Then, nearly three months after, “Moses,” as the black tracker was named, walked into Somerset carrying his carbine and revolver, and told another story, which was accepted by the authorities as true. The party of miners whom he and the trooper visited, had complained of their tent having been entered when they were absent at their claim, and some hundreds of ounces of gold stolen. This was some weeks previously, and heavy rain, since then, had obliterated all traces of the robbers’ tracks. The diggers, said Moses, then gave the trooper a bag of small nuggets containing about fifty ounces, and asked him to take it to Hansen’s to await the monthly gold escort.
That night he and Moses camped near the boulders, and at daylight the latter went after the horses, leaving the poor trooper asleep. Half an hour later, he heard the sound of a shot, and saw three mounted men galloping towards him. They halted when they saw him, and then all three fired at him, but missed. Then they tried to head him off—he was on foot—but he was too fleet, and after an hour’s pursuit he gained some wild country in the ranges, where he was, he thought, safe. Feeling hungry as the morning went on, he penetrated a thick scrub in the hope of finding a scrub turkey’s nest. He did find one, and whilst engaged in eating the eggs, was dealt a sudden blow from behind with a waddy, and when he became conscious, found he had been captured by a wandering tribe of mountain blacks. They did not treat him harshly, but kept a strict watch on him for two months. One wild night, however, securing his carbine and revolver, he managed to escape, and finally reached Somerset.

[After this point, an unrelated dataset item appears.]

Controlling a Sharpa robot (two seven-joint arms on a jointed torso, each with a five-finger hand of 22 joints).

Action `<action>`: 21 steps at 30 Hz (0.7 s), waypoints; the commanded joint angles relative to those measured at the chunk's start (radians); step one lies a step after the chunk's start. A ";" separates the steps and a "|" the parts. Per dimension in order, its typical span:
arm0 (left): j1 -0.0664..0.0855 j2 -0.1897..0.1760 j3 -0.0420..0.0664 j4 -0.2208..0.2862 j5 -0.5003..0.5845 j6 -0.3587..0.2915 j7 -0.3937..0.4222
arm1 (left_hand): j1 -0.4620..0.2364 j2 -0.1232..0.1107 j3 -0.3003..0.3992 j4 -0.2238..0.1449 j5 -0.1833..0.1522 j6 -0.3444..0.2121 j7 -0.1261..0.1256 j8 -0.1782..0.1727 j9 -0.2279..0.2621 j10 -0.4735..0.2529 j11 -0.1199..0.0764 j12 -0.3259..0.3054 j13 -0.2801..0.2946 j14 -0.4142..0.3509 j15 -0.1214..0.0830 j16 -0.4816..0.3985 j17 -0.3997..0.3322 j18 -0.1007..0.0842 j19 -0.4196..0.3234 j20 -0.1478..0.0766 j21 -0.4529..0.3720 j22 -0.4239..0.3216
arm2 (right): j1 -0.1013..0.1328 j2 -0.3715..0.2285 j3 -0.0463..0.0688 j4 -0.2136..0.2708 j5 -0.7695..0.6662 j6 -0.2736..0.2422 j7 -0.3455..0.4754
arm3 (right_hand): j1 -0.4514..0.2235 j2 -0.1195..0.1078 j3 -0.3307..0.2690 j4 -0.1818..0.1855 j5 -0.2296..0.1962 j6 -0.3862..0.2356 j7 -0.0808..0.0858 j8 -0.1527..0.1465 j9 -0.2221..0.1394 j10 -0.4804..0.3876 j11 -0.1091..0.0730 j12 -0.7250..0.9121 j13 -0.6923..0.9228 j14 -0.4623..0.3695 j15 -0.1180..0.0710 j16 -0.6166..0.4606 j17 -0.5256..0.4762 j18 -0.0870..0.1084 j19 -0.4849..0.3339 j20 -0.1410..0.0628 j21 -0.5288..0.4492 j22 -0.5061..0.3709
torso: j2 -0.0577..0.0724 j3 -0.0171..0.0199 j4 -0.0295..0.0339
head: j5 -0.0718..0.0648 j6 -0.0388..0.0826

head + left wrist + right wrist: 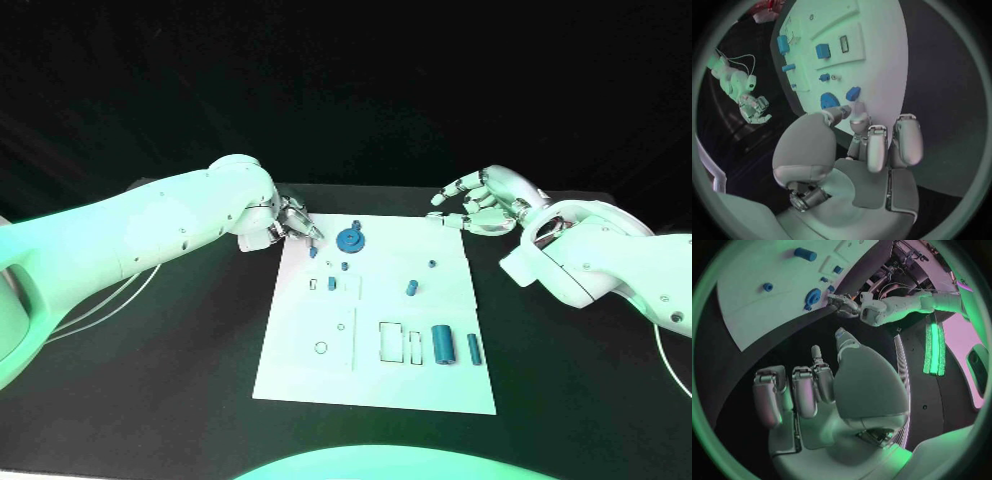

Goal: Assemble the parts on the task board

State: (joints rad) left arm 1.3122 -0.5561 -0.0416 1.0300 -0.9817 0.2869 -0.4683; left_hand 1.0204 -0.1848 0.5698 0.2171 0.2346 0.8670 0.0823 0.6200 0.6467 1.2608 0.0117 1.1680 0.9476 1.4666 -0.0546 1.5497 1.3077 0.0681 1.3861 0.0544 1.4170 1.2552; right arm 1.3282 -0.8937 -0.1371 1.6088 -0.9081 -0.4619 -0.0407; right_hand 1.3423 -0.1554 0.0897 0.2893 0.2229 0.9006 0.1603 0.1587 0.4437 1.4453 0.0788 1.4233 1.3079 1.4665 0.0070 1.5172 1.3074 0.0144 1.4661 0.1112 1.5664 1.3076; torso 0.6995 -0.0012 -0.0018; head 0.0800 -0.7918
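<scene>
The white task board (433,385) lies mid-table. My left hand (289,222) hovers at its far left corner, thumb and a finger reaching toward the board (879,55). One fingertip (858,108) is just short of a small blue piece (853,93) (313,252) lying on the board, with nothing between thumb and finger. A round blue gear-like part (351,241) (829,100) sits beside it. My right hand (476,205) (817,395) floats off the far right corner, fingers loosely apart and holding nothing.
Near the board's front lie a thick blue cylinder (443,346) and a thinner one (472,348), beside rectangular slots (389,340). Small blue pegs (411,288) dot the middle. Cables (101,300) trail on the black table by the left arm.
</scene>
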 commanded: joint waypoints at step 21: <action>0.000 -0.026 0.001 0.042 -0.047 0.102 0.026 | 0.010 -0.032 -0.167 0.060 -0.015 0.007 0.007 -0.028 -0.011 -0.039 0.005 -0.015 -0.028 0.084 0.012 -0.014 0.209 0.008 -0.017 0.014 -0.023 -0.028 | -0.005 -0.002 0.000 0.000 -0.004 0.004 0.005 | 0.000 0.011 0.003 0.000 0.006 -0.003 -0.002 0.004 -0.001 -0.002 -0.004 -0.003 0.136 0.074 -0.005 -0.003 0.139 -0.014 0.103 -0.003 0.001 0.262 | 0.000 0.0009 0.0003 | -0.002 -0.001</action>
State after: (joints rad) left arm 1.3119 -0.5821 -0.0412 1.0673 -1.0048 0.3497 -0.4541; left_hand 1.0227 -0.2173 0.4080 0.2744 0.2202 0.8672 0.0893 0.5942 0.6343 1.2257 0.0180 1.1501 0.9186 1.4668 -0.0478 1.5392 1.3076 0.0680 1.3733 0.0671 1.3969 1.2257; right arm 1.3241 -0.8956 -0.1370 1.6079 -0.9080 -0.4619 -0.0407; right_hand 1.3423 -0.1554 0.0897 0.2893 0.2229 0.9006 0.1603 0.1586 0.4437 1.4453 0.0789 1.4233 1.3076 1.4664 0.0070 1.5172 1.3081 0.0144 1.4661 0.1112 1.5664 1.3073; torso 0.6997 -0.0001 -0.0019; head 0.0781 -0.7924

“Hansen’s,” in addition to the several bark-roofed drinking shanties of bad reputation, also possessed a combined public house and general store, kept by a respectable old digger named Vale, who was doing a very thriving business, the “Roan Pack-Horse Hotel” being much favoured by the better class of men on the field. The loafers, rowdies, and such gentry did not like Vale, who had a way of throwing a man out if he became objectionably drunk and unduly offensive.
One afternoon, about five, three men entered the “hotel” part of Vale’s establishment, and entered what was termed “the parlour.” They were very good customers of Vale’s, although he did not much care about them, being somewhat suspicious as to their character and antecedents. The three men were Forreste, the Jew Barney Green, and Cheyne.

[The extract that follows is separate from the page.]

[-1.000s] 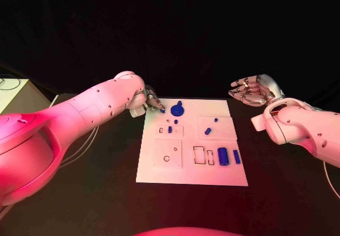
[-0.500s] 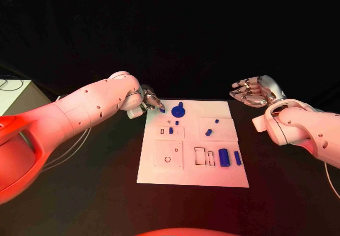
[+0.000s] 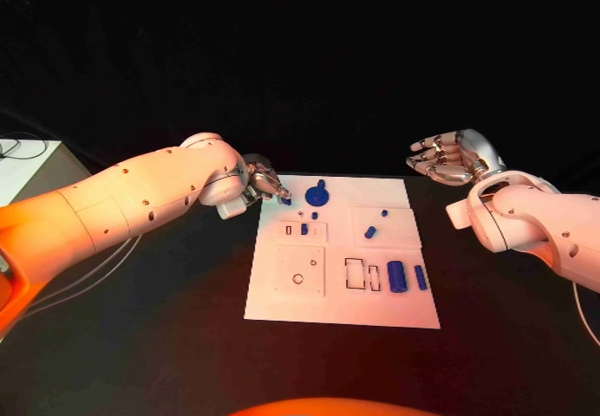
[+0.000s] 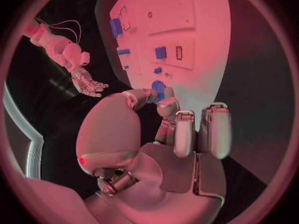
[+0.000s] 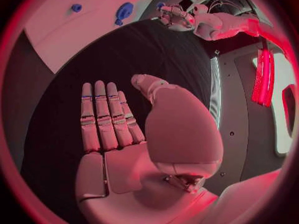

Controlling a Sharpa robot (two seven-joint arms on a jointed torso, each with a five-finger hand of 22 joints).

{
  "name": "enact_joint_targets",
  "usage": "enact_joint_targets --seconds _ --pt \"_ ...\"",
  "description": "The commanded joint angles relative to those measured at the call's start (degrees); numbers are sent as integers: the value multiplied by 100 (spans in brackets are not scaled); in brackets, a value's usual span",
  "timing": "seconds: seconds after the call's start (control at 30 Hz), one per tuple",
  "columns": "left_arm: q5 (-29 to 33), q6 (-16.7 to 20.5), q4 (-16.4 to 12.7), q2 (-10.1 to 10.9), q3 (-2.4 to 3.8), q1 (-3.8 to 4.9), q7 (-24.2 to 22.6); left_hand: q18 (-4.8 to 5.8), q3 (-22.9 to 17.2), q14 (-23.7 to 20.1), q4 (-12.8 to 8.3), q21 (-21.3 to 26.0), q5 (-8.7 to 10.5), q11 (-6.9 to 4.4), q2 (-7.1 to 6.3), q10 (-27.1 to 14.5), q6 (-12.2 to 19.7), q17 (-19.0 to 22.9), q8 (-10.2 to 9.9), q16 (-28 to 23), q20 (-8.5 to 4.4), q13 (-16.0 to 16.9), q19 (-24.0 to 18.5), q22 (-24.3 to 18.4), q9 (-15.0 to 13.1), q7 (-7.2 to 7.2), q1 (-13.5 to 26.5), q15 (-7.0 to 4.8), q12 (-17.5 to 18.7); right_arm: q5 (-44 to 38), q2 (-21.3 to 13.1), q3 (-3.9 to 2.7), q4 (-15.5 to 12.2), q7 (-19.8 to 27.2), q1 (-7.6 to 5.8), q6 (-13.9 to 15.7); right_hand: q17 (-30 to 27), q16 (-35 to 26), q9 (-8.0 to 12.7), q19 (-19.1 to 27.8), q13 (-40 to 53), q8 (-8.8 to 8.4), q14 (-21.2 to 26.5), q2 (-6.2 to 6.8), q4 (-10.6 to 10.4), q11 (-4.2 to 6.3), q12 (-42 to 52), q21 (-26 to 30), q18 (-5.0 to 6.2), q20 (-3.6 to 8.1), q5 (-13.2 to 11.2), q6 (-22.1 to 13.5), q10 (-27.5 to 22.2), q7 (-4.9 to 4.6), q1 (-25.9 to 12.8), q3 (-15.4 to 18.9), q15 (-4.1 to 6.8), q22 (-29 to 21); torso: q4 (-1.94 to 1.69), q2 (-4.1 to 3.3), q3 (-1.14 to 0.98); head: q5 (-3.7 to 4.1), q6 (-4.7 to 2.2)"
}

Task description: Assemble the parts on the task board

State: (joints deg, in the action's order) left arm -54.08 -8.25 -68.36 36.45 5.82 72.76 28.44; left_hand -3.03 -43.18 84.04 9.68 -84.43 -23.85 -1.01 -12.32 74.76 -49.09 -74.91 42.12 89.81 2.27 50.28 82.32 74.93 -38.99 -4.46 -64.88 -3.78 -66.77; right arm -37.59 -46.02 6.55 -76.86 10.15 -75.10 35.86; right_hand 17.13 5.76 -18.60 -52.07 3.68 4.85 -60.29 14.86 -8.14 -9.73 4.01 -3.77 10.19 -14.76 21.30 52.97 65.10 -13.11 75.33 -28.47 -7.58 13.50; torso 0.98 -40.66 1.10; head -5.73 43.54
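Near edge of the black table (image 3: pixel 150 347) is bare in front of the white task board (image 3: pixel 335 308), which lies mid-table, long side running near to far.

Near part of the board: a square plate w/ a small round hole (image 3: pixel 297 279) on the left; to its right two rectangular slots (image 3: pixel 362 275), then a big blue cylinder (image 3: pixel 396 276) lying flat and a thinner blue peg (image 3: pixel 420 277) just beside it, near the right edge.

Mid board: small blue block (image 3: pixel 304 229) standing in the left plate next to an open slot; a short blue pin (image 3: pixel 370 232) lying tilted on the right plate, tiny blue stud (image 3: pixel 385 211) just beyond it.

Far part: round blue knob piece (image 3: pixel 316 196) w/ a small blue bit (image 3: pixel 314 215) just nearer.

Left hand (image 3: pixel 264 180) is at the far left corner of the board, fingers curled in, pinching a small blue part (image 4: pixel 159 89) between thumb and finger; wrist view shows that part clearly in the fingertips, over the board's far edge.

Right hand (image 3: pixel 447 159) hovers off the far right corner, well apart from the board, palm up, fingers apart, holding nothing; its wrist view shows flat straight fingers (image 5: pixel 102 117) over the dark table.
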Motion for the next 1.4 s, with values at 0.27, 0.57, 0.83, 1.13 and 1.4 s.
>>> enact_joint_targets --seconds 0.27,0.57,0.83,1.13,1.4 --pt "-608 150 -431 139 -132 -129 8 28 -893 596 -932 -22 -43 -2 26 0 -133 -1509 25 18 0 -62 35 376 -116 104 28 -42 23 -11 -6 3 3 39 14 -55 -11 -27 10 43 -4 -26 19 -18 10 -7 -6 5 33 4 32 -9 -29 -39 -22 1 -37 -14 -14 18 -8 -2 16" --pt "-655 -22 -508 138 -224 -237 37 29 -893 596 -935 -25 -102 -10 33 3 -148 -1509 42 19 -5 -99 40 382 -134 113 59 -48 48 -11 -8 4 -5 41 19 -58 -11 -27 10 43 -4 -26 19 -18 10 -7 -6 5 33 4 32 -9 -29 -39 -22 1 -37 -14 -7 7 0 0 26" --pt "-712 -118 -491 87 -264 -295 56 31 -889 596 -941 -27 -148 -17 32 7 -158 -1509 59 19 -10 -134 43 387 -152 122 87 -53 70 -11 -12 4 -9 43 20 -58 -15 -28 11 45 -5 -27 18 -17 13 -7 -6 3 33 3 40 -8 -30 -39 -22 0 -37 -21 -2 1 4 15 48" --pt "-848 -146 -451 31 -284 -309 58 34 -875 596 -942 -34 -175 -25 29 22 -170 -1509 85 19 -15 -154 52 401 -176 133 120 -58 78 -11 -16 4 -18 45 21 -59 -15 -28 11 45 -5 -27 18 -17 13 -7 -6 3 33 3 40 -8 -30 -39 -22 0 -37 -21 -9 1 -2 27 74" --pt "-918 -160 -431 15 -290 -311 60 34 -874 596 -943 -35 -179 -26 30 19 -171 -1509 90 19 -16 -170 54 403 -181 135 125 -59 87 -11 -21 4 -20 46 21 -59 -15 -28 11 45 -5 -27 18 -17 13 -7 -6 3 33 3 40 -8 -30 -39 -22 0 -37 -21 -7 7 -6 27 94"
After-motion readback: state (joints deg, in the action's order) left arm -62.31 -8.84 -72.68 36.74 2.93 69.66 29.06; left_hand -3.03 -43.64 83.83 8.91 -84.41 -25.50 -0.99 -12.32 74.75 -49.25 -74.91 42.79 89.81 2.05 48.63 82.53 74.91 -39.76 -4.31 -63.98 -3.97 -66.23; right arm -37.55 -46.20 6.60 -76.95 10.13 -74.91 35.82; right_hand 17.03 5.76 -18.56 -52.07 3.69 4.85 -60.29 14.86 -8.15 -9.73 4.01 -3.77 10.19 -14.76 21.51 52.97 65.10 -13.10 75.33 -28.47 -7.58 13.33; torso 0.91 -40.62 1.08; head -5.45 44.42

The former had grown a thick beard, and looked what he professed to be—a digger pure and simple; and Green and Cheyne also had discarded the use of the razor, and in their rough miners’ garb—flannel shirts, moleskin pants, and slouch felt hats—there was nothing to distinguish them from the ordinary run of diggers at Hansen’s Rush. They had, Vale knew, a supposedly paying claim, but worked it in a very perfunctory manner, and employed two “wages men” to do most of the pick and shovel work. Their esteemed American confrère was not with them this afternoon—one of them always remained about their claim and tent on some excuse, for it contained many little articles which, had they been discovered by the respectable diggers at Hansen’s, would have led to their taking a very hurried departure from the field.
“What’s it to be?” said Vale, coming to the door of the room.
“Oh, a bottle of Kinahan,” said Forreste, tossing the price of it—a sovereign—upon the table. “Got any salt beef to spare?”
“Not a bite. Wish I had. But that mob of cattle can’t be far off now. They were camped at the Green Swamp two nights ago. There’s a hundred head—all fine, prime young cattle, I hear.”
“Are you buying the lot?”
“Every hoof—at ten pound a head. Plenty of fresh beef then—at two bob a pound. No charge for hoofs, horns, and the end of the tail,” and with this pleasantry, the landlord of the “Roan Pack-Horse” withdrew, to bring the whisky.
A step sounded outside, and Randolph Aulain entered and nodded to the three men. He had been at Hansen’s for some months, and had one of the richest “pocket” claims on the field, but most of the gold it produced went in gambling. He had made the acquaintance of Forreste and his gang, and in a way had become intimate with them, although he was pretty certain of their character. But he did not care.
“Have a drink, Aulain?” said Barney Green.
Aulain nodded, and sat down, and then a pack of cards was produced, and the four men began to play—Aulain as recklessly as usual, and drinking frequently, as was now habitual with him.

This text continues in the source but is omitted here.